For many congregants, Stern's e-mail was the first they'd heard about the Kaye issue, and the debate erupted far more broadly.

One devout, elderly member didn't fast on Yom Kippur for the first time because she felt so unmoored by the ban. Others left to spend the Holy Days with Kaye. The Internet group was crowded with expressions of anger and hurt. Some people were angry that a sex offender's privacy was honored. Some threatened to leave if Kaye wasn't welcomed back. Others said they'd leave if he was.

A special class was held on Yom Kippur to examine the day's traditional prayer requiring Jews to worship with sinners; Yom Kippur fasts without wrongdoers are not valid, Judaism teaches.

And Fred Scherlinder Dobb, the Adat Shalom rabbi who had initially welcomed Kaye, gave a Rosh Hashanah sermon called "Hold Your Position Humbly" and told the congregation to quit feeling self-righteous about their view of the matter.

"Israel was our most challenging topic. It's been displaced," Scherlinder Dobb preached. "Many of us come today with heavy hearts, not sure quite what to make of the community we hold so dear."

Jeff Menick, a 65-year-old financial adviser who grew up with Kaye, no longer attends Adat Shalom.

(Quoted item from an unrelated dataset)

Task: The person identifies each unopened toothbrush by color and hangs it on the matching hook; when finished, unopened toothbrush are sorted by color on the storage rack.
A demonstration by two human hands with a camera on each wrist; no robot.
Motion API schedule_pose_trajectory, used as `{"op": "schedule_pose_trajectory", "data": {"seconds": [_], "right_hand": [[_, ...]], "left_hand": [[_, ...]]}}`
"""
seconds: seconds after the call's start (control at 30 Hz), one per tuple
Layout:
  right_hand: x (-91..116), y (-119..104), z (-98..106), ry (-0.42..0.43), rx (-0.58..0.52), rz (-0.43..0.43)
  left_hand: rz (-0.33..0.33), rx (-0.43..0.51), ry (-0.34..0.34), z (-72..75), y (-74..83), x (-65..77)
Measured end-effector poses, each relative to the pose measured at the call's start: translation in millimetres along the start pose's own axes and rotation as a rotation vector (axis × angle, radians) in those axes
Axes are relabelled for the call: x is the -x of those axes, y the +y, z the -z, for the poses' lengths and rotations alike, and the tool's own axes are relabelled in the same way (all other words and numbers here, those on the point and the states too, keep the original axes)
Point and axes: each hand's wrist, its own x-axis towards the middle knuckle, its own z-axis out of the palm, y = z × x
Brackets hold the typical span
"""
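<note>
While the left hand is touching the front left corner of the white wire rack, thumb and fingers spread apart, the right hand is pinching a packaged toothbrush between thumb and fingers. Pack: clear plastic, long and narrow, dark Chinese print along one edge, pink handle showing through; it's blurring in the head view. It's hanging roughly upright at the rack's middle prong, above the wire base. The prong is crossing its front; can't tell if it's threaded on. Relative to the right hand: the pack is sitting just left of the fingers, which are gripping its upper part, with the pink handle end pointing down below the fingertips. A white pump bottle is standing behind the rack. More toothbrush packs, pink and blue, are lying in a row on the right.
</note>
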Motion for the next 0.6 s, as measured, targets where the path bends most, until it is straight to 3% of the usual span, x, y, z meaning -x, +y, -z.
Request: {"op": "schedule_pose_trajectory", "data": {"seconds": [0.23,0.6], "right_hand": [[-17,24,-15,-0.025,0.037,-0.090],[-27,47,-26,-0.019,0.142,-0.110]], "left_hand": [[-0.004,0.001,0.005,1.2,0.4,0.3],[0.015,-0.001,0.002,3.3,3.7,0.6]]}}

Menick said his apathy toward Judaism was transformed a decade ago by joining Adat Shalom, with its doting and inclusive ethos. He was an usher and active congregant until the day he received Stern's e-mail. He quit, saying the congregation had lost the "shalom" in its name. Menick said that he struggles to fully forgive Kaye for the pain he has caused but still invited him over for Yom Kippur's fast-breaking meal.

This month, Menick dropped into a Northwest Washington synagogue to say the required mourner's prayer for his parents that he would have said at Adat Shalom.

Repentance " is one of the themes of the High Holy Days, and this man wants to worship with us? " Menick said.

He banged his hand on his office desk.

"Who in the world are we to sit in judgment? Who am I? When did I get that right? When did the board of Adat Shalom?"